I mean it's like it lives in the abyss, not that it has a profound or unsound meaning.
I feel I can kickstart my spark right here! My art departs! My heart is near! I start to thwart! All writers block. I might have heightened knocks. Heaven's door. Flight path goes high across.
But I'm not cross no. Cause I'm no John Doe. My inspiration is endless... like a long pole.
And you can tell me to stop cause I won't listen I rock.
This is starting to sounds like: my lyrics back when: I made shit happen.
Speaking of that last line in that last rhyme:
I don't really feel like I've become less efficient, just that I've become different, when it comes to handling my time.
I like to think before I write, and think as I write, and when I've written then I don't just post it but I revise.
And I'm a bit more tired, so I sometimes rest, get up and walk around, or shut my eyes.
I do miss the days of spontaneity and proficiency, but I'm better now, even though I've weathered down efficiency.
Quality over quantity, as we age all we see.
I'm different with my time now.
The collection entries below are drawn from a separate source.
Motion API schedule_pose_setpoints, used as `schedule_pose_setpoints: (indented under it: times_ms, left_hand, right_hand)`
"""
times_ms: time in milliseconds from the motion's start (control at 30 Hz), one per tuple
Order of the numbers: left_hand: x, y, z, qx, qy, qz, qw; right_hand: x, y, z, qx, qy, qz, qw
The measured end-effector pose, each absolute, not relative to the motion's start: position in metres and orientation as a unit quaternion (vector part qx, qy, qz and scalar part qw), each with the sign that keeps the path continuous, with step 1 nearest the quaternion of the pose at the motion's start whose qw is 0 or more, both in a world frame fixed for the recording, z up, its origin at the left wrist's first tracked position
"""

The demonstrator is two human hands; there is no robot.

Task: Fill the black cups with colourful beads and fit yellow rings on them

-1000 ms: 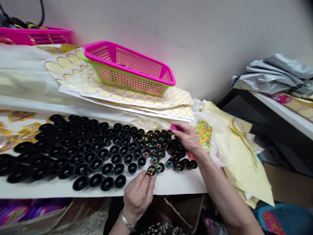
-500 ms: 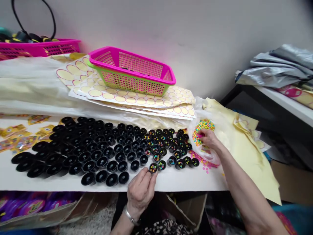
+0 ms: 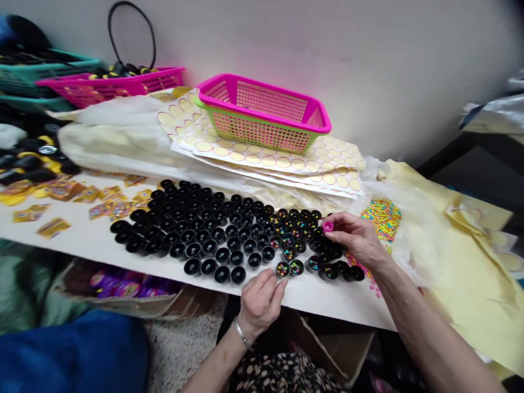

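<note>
Rows of small black cups (image 3: 222, 255) stand on the white table (image 3: 303, 295). Those toward the right hold colourful candies. My left hand (image 3: 262, 300), with a bracelet at the wrist, has its fingers closed at the near edge of a candy-filled cup (image 3: 283, 269). Between the thumb and fingers of my right hand (image 3: 354, 237) is a small pink cup (image 3: 328, 226), raised over the right-hand black cups. What the pink cup holds is too small to tell. Behind that hand a clear bag (image 3: 413, 229) holds many multicoloured candies (image 3: 382, 218).
A pink and green basket (image 3: 262, 128) rests on sticker sheets (image 3: 262, 158) at the back. Yellow packets (image 3: 110, 204) lie left. More baskets (image 3: 118, 87) stand back left. Yellow paper (image 3: 462, 295) covers the right side. Open cardboard boxes (image 3: 188, 305) sit below the table edge.
My right hand has come out of the candy bag and moved left over the black cups with the pink cup. The view has shifted left. My left hand stays at the same cup.
</note>
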State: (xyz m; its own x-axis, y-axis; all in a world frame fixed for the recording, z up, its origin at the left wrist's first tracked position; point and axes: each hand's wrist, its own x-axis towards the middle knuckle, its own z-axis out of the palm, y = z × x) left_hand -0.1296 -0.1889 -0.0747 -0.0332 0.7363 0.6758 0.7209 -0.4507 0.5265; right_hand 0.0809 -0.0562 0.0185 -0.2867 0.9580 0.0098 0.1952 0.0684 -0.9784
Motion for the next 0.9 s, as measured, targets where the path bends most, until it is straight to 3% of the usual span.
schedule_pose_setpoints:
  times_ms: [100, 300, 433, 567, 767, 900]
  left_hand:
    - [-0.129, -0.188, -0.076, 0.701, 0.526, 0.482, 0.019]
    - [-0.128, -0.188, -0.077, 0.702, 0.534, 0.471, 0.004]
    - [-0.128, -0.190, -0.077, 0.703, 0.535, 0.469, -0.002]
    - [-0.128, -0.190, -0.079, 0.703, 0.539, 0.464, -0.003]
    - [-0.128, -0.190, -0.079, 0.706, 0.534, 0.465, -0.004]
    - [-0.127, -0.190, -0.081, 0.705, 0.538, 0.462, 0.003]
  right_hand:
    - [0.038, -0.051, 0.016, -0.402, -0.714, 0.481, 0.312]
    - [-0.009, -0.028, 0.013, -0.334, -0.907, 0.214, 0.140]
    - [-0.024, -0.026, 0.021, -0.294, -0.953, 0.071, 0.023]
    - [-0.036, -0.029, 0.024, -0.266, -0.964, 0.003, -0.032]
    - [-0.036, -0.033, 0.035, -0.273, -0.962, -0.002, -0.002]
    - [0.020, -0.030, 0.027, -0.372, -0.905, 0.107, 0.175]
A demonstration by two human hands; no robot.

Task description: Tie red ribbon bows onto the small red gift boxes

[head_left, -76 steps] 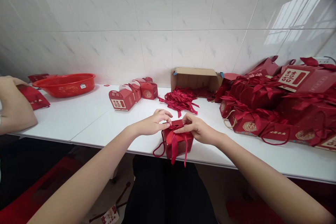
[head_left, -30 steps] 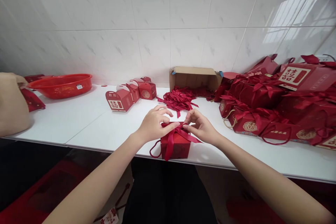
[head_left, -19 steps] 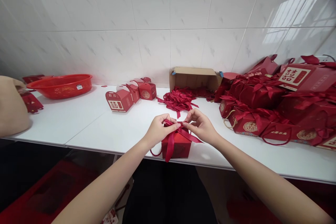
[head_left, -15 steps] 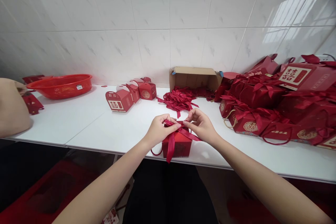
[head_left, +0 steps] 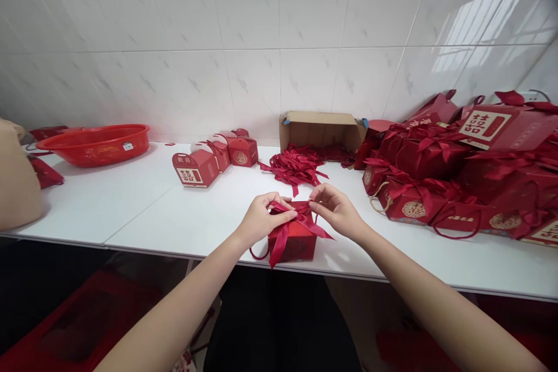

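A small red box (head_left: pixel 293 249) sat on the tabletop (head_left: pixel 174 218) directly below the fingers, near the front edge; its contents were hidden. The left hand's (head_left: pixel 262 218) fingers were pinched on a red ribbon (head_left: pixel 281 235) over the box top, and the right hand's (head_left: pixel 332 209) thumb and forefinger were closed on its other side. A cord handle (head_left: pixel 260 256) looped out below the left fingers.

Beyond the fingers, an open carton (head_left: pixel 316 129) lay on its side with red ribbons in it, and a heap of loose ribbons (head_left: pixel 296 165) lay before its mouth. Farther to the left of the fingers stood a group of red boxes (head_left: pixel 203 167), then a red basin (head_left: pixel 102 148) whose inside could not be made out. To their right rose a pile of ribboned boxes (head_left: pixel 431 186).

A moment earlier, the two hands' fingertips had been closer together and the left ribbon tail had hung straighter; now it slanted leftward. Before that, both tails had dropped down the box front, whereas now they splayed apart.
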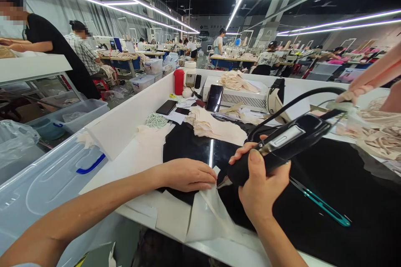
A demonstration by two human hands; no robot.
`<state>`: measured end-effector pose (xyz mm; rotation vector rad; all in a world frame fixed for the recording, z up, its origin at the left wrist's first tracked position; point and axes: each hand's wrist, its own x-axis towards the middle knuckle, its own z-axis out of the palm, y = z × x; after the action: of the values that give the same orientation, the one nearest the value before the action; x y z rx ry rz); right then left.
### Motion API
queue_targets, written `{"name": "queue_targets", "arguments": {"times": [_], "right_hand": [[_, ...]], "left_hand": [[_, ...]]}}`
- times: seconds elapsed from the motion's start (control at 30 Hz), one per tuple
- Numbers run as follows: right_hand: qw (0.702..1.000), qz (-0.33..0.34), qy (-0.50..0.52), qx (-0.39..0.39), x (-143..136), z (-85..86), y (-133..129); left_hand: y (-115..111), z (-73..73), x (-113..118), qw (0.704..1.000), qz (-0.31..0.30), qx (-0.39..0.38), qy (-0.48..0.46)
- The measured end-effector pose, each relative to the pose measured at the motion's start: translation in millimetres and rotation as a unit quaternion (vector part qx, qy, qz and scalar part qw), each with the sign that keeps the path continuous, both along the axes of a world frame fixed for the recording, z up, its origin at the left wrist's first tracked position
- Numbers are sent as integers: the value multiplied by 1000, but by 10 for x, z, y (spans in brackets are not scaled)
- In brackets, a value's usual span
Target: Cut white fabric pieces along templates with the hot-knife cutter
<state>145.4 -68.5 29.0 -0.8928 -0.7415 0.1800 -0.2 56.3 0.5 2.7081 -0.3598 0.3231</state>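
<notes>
My right hand (pixel 263 183) is wrapped round a black corded handheld tool (pixel 282 137) with a silver plate on its side, held tilted above the black mat (pixel 328 167). Just left of it, my left hand (pixel 189 174) is closed at the edge of a thin pale strip (pixel 211 204), fingers pressed together on it. The strip runs down over the table's front edge. A teal-handled thin tool (pixel 328 208) lies on the mat to the right. Behind my hands sits a stack of cream fabric pieces (pixel 216 127).
Two phones (pixel 214 97), a red container (pixel 178 82), a jar (pixel 190 75) and a white vented machine (pixel 244 96) stand at the back. Another person's hand (pixel 354 91) reaches in at right. Clear plastic bins (pixel 53 192) are at left.
</notes>
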Motion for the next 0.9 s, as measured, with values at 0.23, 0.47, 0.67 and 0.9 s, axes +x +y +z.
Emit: {"name": "queue_targets", "arguments": {"times": [0.23,0.47,0.67,0.9], "right_hand": [[1000,2,14,-1,-4,16,-30],[1000,-16,22,-15,-4,66,-27],[999,-23,21,9,23,100,65],[1000,-25,5,-9,13,51,83]], "left_hand": [[39,-7,-111,999,20,-40,2],[32,-85,-92,999,21,-40,-18],[18,-90,-98,999,24,-37,-30],[18,-102,-83,999,23,-37,-24]]}}
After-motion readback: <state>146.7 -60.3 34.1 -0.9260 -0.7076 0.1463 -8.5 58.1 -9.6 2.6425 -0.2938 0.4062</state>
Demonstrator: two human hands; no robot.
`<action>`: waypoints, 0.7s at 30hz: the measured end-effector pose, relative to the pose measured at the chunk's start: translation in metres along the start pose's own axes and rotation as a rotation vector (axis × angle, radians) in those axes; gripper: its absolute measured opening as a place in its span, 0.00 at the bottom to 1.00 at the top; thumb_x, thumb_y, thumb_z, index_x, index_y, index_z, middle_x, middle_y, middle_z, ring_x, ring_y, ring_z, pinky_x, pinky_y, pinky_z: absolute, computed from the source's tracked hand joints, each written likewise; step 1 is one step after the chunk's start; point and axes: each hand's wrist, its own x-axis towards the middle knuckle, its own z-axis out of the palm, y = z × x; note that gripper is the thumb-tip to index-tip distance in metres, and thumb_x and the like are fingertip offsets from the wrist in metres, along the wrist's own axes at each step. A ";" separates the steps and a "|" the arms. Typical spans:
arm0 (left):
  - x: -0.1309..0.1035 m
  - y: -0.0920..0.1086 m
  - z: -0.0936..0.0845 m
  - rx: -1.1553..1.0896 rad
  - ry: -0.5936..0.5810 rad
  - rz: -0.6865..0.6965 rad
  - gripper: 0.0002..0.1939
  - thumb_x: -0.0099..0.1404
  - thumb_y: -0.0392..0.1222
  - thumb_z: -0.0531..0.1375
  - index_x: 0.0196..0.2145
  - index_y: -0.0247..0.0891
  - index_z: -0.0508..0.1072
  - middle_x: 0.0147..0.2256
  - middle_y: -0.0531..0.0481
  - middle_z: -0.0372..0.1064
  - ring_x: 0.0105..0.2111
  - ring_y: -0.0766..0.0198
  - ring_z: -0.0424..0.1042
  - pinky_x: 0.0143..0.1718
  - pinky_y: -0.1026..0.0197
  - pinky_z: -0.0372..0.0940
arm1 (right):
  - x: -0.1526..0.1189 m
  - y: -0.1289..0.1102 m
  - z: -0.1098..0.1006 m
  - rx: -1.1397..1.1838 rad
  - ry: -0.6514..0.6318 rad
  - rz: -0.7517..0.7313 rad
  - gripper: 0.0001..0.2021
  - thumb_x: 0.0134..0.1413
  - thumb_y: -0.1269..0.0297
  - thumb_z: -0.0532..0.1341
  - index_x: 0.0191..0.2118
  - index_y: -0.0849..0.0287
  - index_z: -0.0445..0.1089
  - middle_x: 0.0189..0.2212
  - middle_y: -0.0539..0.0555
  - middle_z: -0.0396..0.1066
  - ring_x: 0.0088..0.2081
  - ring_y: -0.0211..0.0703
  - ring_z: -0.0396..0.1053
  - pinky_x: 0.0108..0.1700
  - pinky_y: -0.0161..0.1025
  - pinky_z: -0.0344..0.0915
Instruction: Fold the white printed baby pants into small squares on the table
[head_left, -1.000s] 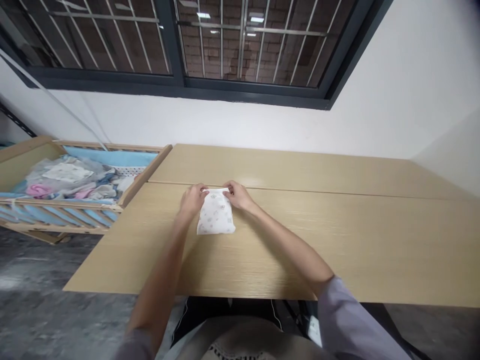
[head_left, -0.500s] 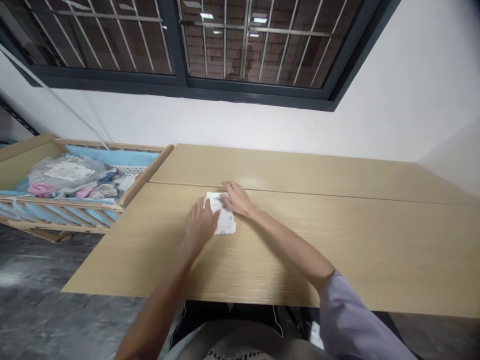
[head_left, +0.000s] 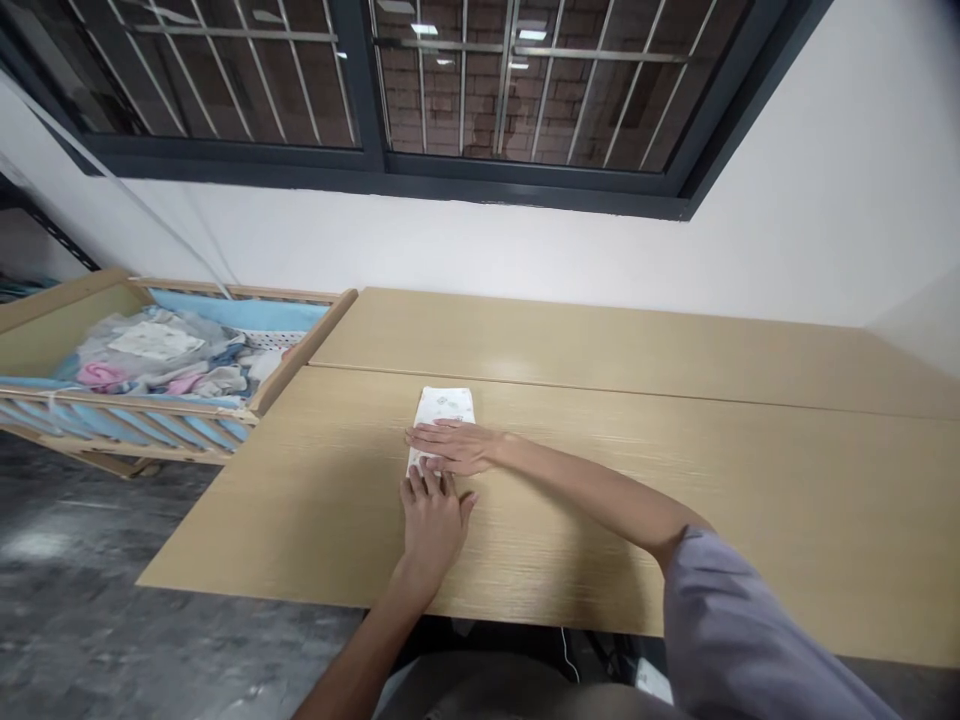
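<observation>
A small folded white cloth [head_left: 444, 402] with a faint printed pattern lies flat on the wooden table [head_left: 600, 470]. Across its middle rests my right hand [head_left: 454, 447], palm down with the fingers stretched out to the left. My left hand [head_left: 433, 515] is at the near end of the cloth, fingers spread and their tips touching its edge. The two hands almost meet, and they cover the lower part of the cloth. Neither hand grips anything.
Left of the table stands a wooden crib [head_left: 259, 400] with blue lining, holding clothes [head_left: 180, 360] and a clear plastic bag [head_left: 112, 342]. A white wall [head_left: 525, 240] and a barred window [head_left: 510, 180] rise behind the table. A seam runs along the tabletop.
My right hand has moved from the cloth's top corner down across its middle. My left hand has slid from its left side to the near end. The cloth now lies straighter.
</observation>
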 end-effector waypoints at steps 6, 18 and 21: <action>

I have more responsibilities now. I feel like I shed small bits of realizations as I type these words.
Like I haven't really stopped to think about how I've changed, or that I felt I'd changed in other ways than I really had...
Like it's not so depressing over all when you know the truth. When you know how you work. When you embrace (or at least accept) the changes you go through.
Though some may be willed and some might not be.
I'm also not as bothered by headaches.
All comes and goes.
And also, also: word counts.
As transient as everything else is, so are words. The numbers. The counts. As the text editor changed, so did the ways different special characters and spaces were counted within the 'total word count' for these posts, and as such a lot of the posts I had already posted, that were supposedly an exact one hundred words at the time of posting, lost their exactness.
So thus: future counts became less exact too. Because I realize they're not permanent. Maybe the counter will change again.
I do try to keep it a hundred, but if...
I visited Noodle Mama last year too. Had a bowl of noodles and shrimps, and it was fantastic. They sent me a rebate for my birthday as well, but since my birthday's in the middle of summer, and I'm just nowhere near a Noodle Mama at that time of year (the family home is way up North - Noodle Mama is South), then I could nae get those noodles and stuff my mouth.
But it's alright.
I've been to some inspiring restaurants this year too.
Hamburgarprinsen in Sundbyberg was great, for starters, and a few more are lined up now...
...and speaking of tastes: the taste of victory when you complete your first month of the year is pretty good too!
Remember I mentioned I was falling behind a few entries back? Yes, that's how far I was falling behind. But I'm back on track now, and it didn't take just a few minutes, as I maybe optimistically entertained the thought that it might take, but instead the whole day. Pretty much.
I've had this tab in the background and been to it in sessions, writing a few, doing something else, going back to it... but now it's done.